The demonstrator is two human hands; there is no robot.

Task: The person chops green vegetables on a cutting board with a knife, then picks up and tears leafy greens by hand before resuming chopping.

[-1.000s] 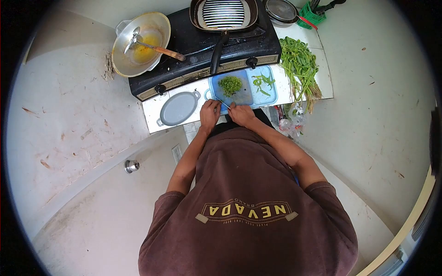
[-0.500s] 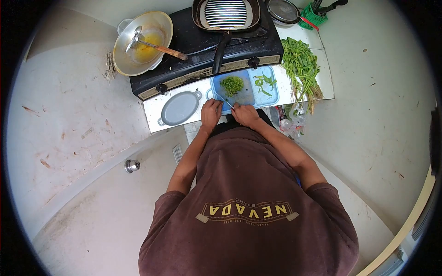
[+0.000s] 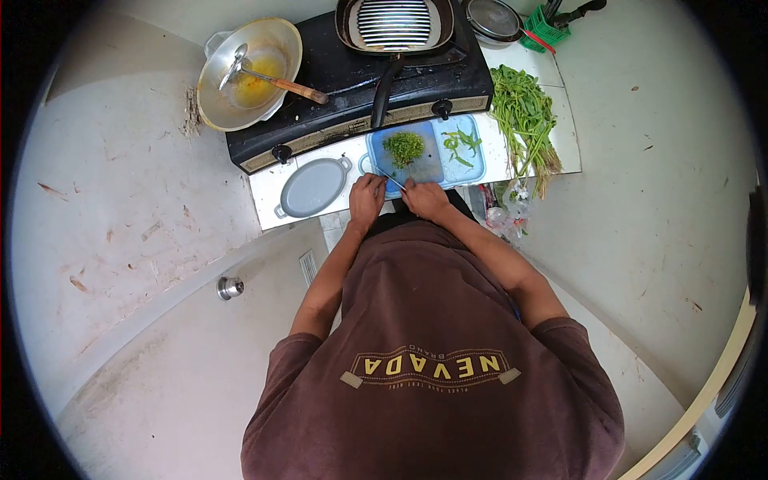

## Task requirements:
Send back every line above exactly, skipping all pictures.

## Problem solution:
The demonstrator is two human hands; there is no robot.

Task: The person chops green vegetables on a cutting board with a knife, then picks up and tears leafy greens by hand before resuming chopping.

[-1.000s] 
[-0.500s] 
[+0.000s] 

Nothing more is needed to finish the exercise.